Türkiye Siyasetinde Fırtına Öncesi Sessizlik Mi?
Dün yaşanan sağlık sorunu gündemdeyken Erdoğan'ın yeni anayasa hamlesi ve DEM Parti ile yapılan kritik pazarlıklar siyaseti ısıttı. Muhalefetteki çalkantılar, liderlerin sağlık durumu ve dış baskılar...
Takvimler 29 Mayıs 2025 Perşembe’yi gösterirken, Türkiye siyaset sahnesi art arda gelen çarpıcı gelişmelerle ısınmaya devam ediyor. Cumhurbaşkanı Tayyip Erdoğan'ın dün Azerbaycan'ın başkenti Bakü'de yaşadığı ve kamuoyuna yansıyan sağlık sorunu bir yanda dururken, diğer yanda Ankara kulislerinde yeni bir anayasa yapım süreci ve bu süreçteki kritik pazarlıklar yoğun şekilde konuşuluyor. Özellikle Adalet ve Kalkınma Partisi (AKP) ile Halkların Eşitlik ve Demokrasi Partisi (DEM Parti) arasında yürütülen ve "kıran kırana" geçtiği belirtilen müzakerelerin detayları şaşırtıcı boyutlara ulaşıyor.
Edinilen bilgilere göre, kravatlı bir "PKK" heyeti olarak tanımlanan DEM Parti heyeti, müzakerelerde oldukça iddialı taleplerde bulunuyor. Bu taleplerin başında, cezaevindeki PKK'lıların serbest bırakılması ve Abdullah Öcalan'ın hemen ev hapsine, yani bir "villaya" çıkarılması geliyor. Ayrıca, kayyum atanan belediyelerde görevden alınan belediye başkanlarının görevlerine iade edilmesi konusu da DEM Parti'nin ısrarcı olduğu maddeler arasında yer alıyor. Görüşmelerin "önce ver sonra al", amiyane tabirle "peşin ödeme" şeklinde taleplerle ilerlediği ve bu durumun "rezalet" olarak nitelendirildiği belirtiliyor. Defalarca "pazarlık yok" denilmesine rağmen, "bölücü çete" ile "akıl almayacak tavizlerin" müzakere edildiği iddia ediliyor. Görüşmelerin bir ara tıkandığı ve bu nedenle infaz yasasının sonbahara bırakıldığı ifade ediliyor. Ancak, tüm bu sürece rağmen Tayyip Erdoğan'ın DEM Parti ile yapılan anlaşmayı bozmayacağı ve geri adım atmayacağı yönünde kesinleşmiş bir karar aldığı öne sürülüyor.

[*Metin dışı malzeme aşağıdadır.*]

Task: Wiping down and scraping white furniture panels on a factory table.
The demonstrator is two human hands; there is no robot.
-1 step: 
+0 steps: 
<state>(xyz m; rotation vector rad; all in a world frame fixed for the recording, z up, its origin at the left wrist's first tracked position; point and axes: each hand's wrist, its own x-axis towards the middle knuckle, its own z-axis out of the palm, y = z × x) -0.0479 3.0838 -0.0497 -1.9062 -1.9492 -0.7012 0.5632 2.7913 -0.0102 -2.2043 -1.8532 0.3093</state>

Erdoğan'ın yeni anayasa için 10 ismi görevlendirmesi, bu durumun ve yeni bir "siyaset mühendisliğinin" fiilen başladığının işareti olarak değerlendiriliyor. Cumhurbaşkanı'nın amacının sadece Meclis'te 360 sayısını bulmak değil, 400'e erişmek ve işi referanduma götürmeden Meclis'te bitirmek olduğu belirtiliyor. Kaynaklar, referanduma gidilme ihtimalinin yüzde 1 bile olmadığını, zira böyle bir durumda Anayasa'nın değil, ekonomik yıkımın ve Ekrem İmamoğlu'na yapılan haksızlığın oylanacağını ve büyük bir mağlubiyet yaşanacağını gösterdiğini aktarıyor. Mevcut tabloda AKP, MHP, DEM Parti ve HÜDA-PAR'ın 400 sayısına ulaşamadığı ancak eksik olan yaklaşık 18 sayının, Saray istedikten sonra "akla hayale gelmeyecek imkanlarla" ve "büyük siyasi rüşvetler" karşılığında bir günde bulunabileceği iddia ediliyor. Bu durum, "yeni anayasa ambalajıyla yeni bir iktidar planı" olarak görülüyor ve "tarihe ihanet" şeklinde yorumlanıyor. Kulislerde, gizli anayasa oylaması sürecinde Milliyetçi Hareket Partisi ve hatta AKP içinde fireler olabileceği konuşulsa da, Saray'ın bu işleri iyi bildiği ve önlemini alacağı, örneğin oyların göstere göstere zarfa atılması talimatıyla bu durumun önüne geçilebileceği belirtiliyor. Geçmişte de Tayyip Erdoğan'ın defalarca "darbe anayasası mugalatası" yaparak değişikliklere imza attığı hatırlatılıyor; 2010 değişiklikleriyle yargının ve devlet kurumlarının "Fethullah Çetesi"ne teslim edildiği, 2017'deki Cumhurbaşkanlığı sistemi "ucubesi"nin yine Erdoğan-Bahçeli ürünü olduğu dile getiriliyor. Mevcut Anayasa'nın artık "Kenan Evren Anayasası" olmaktan çıktığı ve iktidarın Anayasa'ya ve Anayasa Mahkemesi kararlarına zaten uymadığı, dolayısıyla "yeni anayasa yapacağız" hikayesinin bir "zarf", asıl amacın ise "koltuğu korumak" olduğu öne sürülüyor.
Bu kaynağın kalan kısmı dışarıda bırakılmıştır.